Blending the insights of psychology, behavioral economics and the principles of “loss aversion” might explain why the government, either knowingly or unknowingly, took this controversial decision (to distract attention from its more radical proposals) and why people reacted so strongly to it.
First introduced by Amos Tversky and Daniel Kahneman in “Prospect Theory: An Analysis of Decision under Risk (1979)”, loss aversion refers to people’s tendency to prefer avoiding losses to acquiring equivalent gains. Most people care more about losing what they have than about getting something extra.
Some studies have suggested that losses are twice as painful, psychologically, as gains. Kahneman sums the whole principle up as: “Losses loom larger than corresponding gains.”
The angry reactions to the rise in departure tax also show how disinclined Iranians are in fulfilling one important civic duty: paying taxes.
“Thank you for strengthening our motivation by 100% to flee Iran,” one tweet read while many others used hashtags to say the rise in the tax, “a robbery in broad daylight”, has made them regret the vote they cast for Rouhani in May.
Elites of the country are sadly on the same page as celebrities and ordinary citizens in laboring under the delusion that the government is principally responsible for providing public service through oil and gas resources.
“Most of the statesmen are in the habit of talking about Iran as if they are speaking about a poor country; whereas, Iran is one of the richest in the world,” Nasser Fakouhi, well-known anthropologist, writer and translator, said in protest to the rise in departure tax.
His take makes one wonder whether intellectuals in oil-rich Norway also put forth the same arguments about taxation. If yes, how come tax-GDP ratio in the Scandinavian country is 38% while it is hardly 7% in Iran?
Political engagement of Iranian citizens seems to be restricted to their vote for president. They want their politicians to be accountable, see democracy thrive and have a comprehensive welfare state, but are unwilling to embrace one of the core tenets of democracy i.e. paying their fair share in taxes, including departure tax.
Tackling a Historical Problem
The new departure tax of $52 per person seems reasonable and fair when we are reminded about the country’s historical problem of capital flight disguised as overseas tourism spending.
“Every year, as many as 9.2 million Iranians travel overseas, which puts the capital exiting the country at about $9 billion, assuming each take only $1,000 out,” Government Spokesman Mohammad Baqer Nobakht said on Thursday.
That’s an incredibly high amount vanishing from the country each year and putting pressure on the exchange market.
Despite the fact that the government could have employed more meaningful approaches to tackle this problem such as giving up on artificially overvaluing the rial (a kind of import subsidy for Iranians eager to travel to and spend lavishly in neighboring countries), the rise in departure tax might, to some extent, curb this hefty capital outflow.
Hefty is an understatement, given the new highs US dollar hit against the rial in months leading to the Iranian New Year holidays in March or the mass pilgrimage of Arbaeen to neighboring Iraq, which coincided with early November this year.
“A nation that doesn’t pay taxes can’t demand accountability on the part of government or expect democracy to reign in their country.

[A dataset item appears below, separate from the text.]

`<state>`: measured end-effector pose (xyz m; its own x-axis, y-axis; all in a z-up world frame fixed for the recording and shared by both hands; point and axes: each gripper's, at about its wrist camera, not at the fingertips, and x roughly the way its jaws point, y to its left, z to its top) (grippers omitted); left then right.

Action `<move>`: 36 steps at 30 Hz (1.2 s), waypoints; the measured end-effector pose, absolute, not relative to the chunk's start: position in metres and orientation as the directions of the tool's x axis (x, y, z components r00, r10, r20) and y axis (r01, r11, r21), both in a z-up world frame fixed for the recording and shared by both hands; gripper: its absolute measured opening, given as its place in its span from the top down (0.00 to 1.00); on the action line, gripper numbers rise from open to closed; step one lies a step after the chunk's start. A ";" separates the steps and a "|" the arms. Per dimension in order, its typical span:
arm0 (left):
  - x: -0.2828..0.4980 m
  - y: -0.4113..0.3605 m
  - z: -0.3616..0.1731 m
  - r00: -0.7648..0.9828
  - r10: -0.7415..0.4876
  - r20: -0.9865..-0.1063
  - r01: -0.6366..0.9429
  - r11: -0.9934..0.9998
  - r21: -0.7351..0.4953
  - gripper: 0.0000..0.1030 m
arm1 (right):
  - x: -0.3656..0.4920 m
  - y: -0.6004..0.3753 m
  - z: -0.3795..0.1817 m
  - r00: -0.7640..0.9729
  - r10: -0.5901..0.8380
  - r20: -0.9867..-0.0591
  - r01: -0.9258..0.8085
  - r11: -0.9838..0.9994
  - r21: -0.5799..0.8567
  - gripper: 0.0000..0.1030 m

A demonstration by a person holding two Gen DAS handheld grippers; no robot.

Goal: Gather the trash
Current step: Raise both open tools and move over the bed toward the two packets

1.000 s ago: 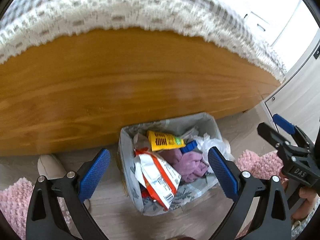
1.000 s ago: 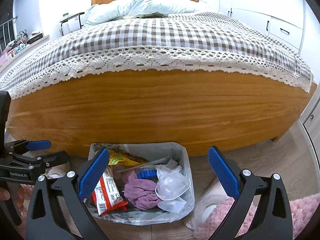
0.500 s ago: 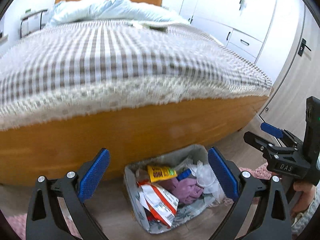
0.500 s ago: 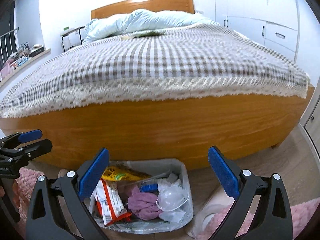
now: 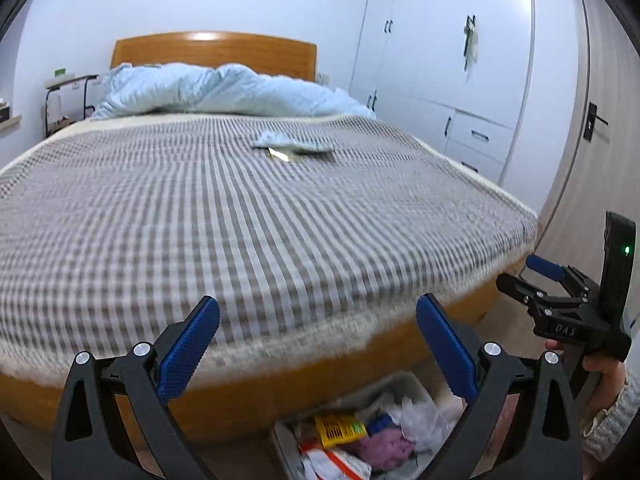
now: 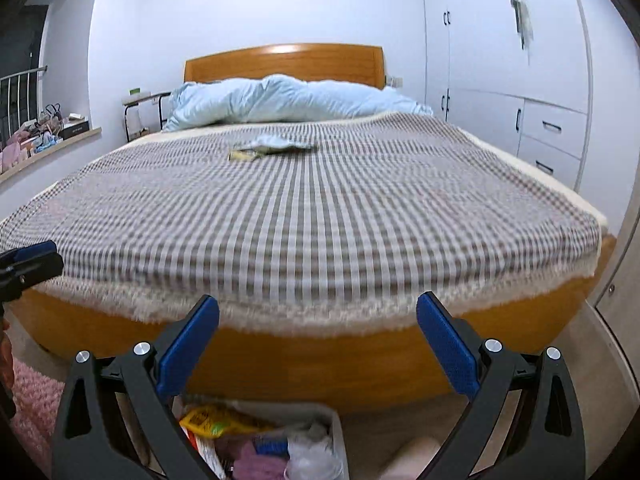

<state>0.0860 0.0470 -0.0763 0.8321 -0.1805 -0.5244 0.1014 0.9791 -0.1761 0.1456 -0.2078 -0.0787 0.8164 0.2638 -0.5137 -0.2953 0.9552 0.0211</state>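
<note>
Pale wrappers (image 5: 294, 147) far beyond spread fingers (image 5: 188, 348)

The trash bin (image 5: 404, 384) on the floor at the foot edge of the bed (image 5: 240, 216) is cut off by the bottom edge in both views, so its lower part and much of its content do not show. The left gripper (image 5: 318, 346) covers its sides in the left wrist view. The small flat items (image 5: 294, 148) near the middle of the bed are blurred and too small; I cannot tell what they are. The lace border (image 6: 304, 316) at the foot edge is smeared by motion. In the right wrist view the left gripper (image 6: 28, 264) is cut by the left edge. The person's hand (image 5: 604, 376) is partly hidden behind the right gripper (image 5: 532, 280).
</note>
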 end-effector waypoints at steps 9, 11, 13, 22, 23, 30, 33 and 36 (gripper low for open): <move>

Having oil revenues at their disposal, governments tend to become unanswerable to people. Democracy is closely intertwined with an equitable taxation regime,” prominent economist, Saeed Laylaz, says.
Can’t Have Your Cake and Eat It
A study entitled “Taxation, Loss Aversion and Accountability: Theory and Experimental Evidence for Taxation’s Effect on Citizen Behavior” by Lucy Martin of Yale University can vouch for the claim that nations can’t have their cake (democracy and accountability on the part of the government) and eat it (hand over the responsibility of paying for the services and goods they receive to natural resource rent).
Martin says low taxes and high aid flows are a recipe for disengaged citizens and, therefore, for less effective governments. Her argument hinges on the similar rationale of “loss aversion”.
If aid money is siphoned off by corrupt politicians, people are miffed, but if they discover that their taxes have suffered the same fate, they are furious.
In other words, taxpayers feel the loss of money they once had more acutely than that of funds they might have received. You would, therefore, expect a high-tax country to have more politically engaged citizens and thus better functioning institutions than one that depended on aid, even if their government budgets constitute a similar share of GDP.